Stored data entries
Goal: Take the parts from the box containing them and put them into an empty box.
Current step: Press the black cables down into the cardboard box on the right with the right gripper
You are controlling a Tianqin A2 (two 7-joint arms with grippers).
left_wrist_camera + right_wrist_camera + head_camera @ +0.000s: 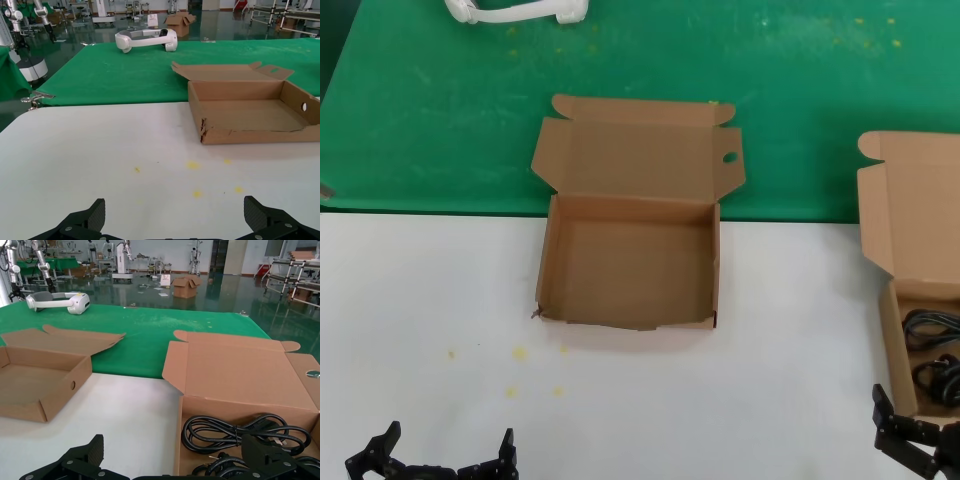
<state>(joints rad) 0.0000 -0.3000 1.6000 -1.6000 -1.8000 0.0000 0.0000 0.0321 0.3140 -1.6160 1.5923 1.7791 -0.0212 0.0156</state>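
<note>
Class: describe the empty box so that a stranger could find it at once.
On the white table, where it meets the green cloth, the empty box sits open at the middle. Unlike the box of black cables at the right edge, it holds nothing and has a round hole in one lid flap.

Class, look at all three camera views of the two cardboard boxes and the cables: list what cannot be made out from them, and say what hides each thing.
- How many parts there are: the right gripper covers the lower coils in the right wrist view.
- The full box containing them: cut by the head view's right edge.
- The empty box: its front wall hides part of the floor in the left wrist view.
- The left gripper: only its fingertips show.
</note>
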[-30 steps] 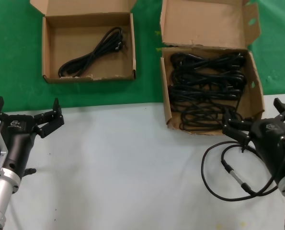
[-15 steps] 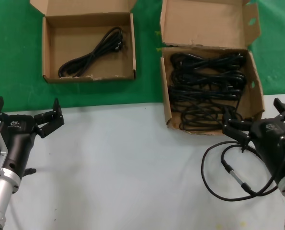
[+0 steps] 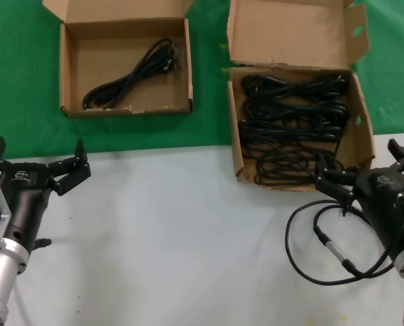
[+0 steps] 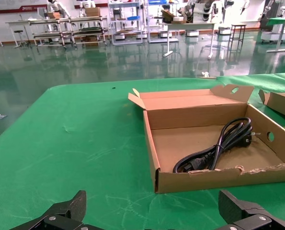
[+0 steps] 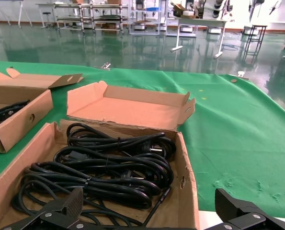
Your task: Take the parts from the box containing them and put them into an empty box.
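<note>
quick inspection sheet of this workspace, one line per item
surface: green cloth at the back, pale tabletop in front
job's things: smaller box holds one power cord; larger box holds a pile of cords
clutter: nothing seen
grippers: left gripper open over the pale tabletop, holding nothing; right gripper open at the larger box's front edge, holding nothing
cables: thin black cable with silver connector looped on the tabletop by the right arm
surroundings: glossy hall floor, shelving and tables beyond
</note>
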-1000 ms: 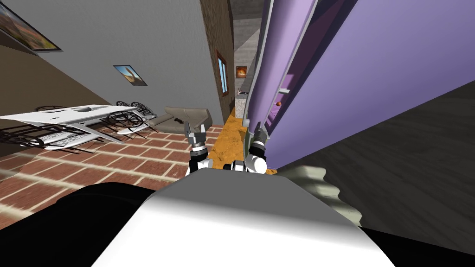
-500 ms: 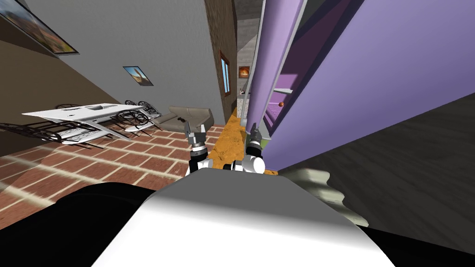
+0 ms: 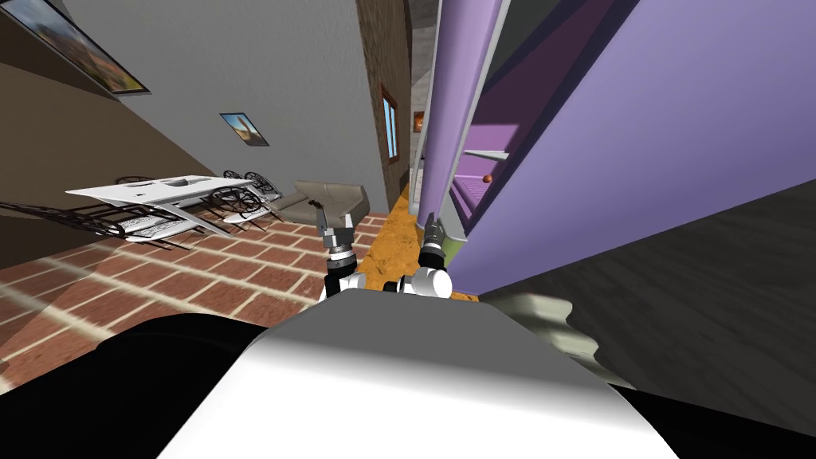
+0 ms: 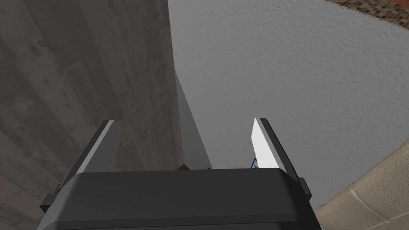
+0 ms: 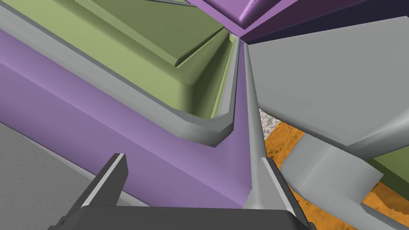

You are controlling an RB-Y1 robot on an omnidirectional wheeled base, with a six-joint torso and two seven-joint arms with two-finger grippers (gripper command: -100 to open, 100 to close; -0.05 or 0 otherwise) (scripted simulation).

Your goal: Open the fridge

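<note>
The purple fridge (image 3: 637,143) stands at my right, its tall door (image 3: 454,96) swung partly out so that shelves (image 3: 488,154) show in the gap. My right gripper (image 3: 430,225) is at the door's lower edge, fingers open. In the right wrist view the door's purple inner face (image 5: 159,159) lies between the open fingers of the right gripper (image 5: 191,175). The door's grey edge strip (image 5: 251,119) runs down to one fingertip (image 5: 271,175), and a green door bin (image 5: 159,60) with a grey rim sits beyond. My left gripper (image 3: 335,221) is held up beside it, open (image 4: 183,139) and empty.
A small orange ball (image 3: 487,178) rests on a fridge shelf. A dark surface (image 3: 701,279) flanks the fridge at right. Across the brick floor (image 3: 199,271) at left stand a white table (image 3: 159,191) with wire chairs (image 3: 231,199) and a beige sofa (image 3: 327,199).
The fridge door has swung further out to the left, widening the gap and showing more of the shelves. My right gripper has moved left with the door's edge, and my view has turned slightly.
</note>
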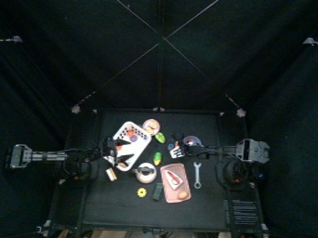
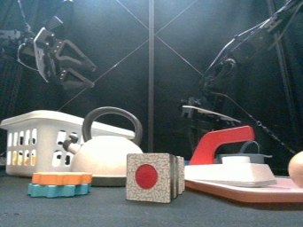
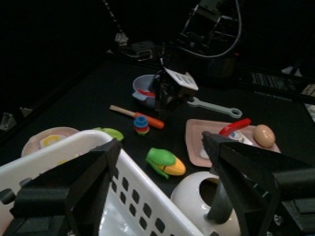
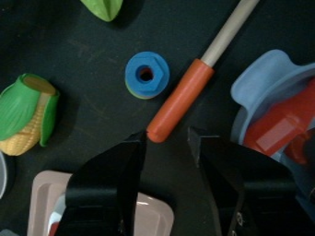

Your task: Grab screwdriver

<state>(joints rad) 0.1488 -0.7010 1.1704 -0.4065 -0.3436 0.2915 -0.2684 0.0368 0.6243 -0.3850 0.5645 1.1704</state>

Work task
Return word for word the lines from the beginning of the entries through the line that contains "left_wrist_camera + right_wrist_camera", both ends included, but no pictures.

Solution for this problem
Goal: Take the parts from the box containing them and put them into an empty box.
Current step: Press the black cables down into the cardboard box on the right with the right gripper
You are controlling a Tianqin A2 (two 7-joint arms with grippers).
left_wrist_camera + right_wrist_camera + head_camera @ +0.000s: 

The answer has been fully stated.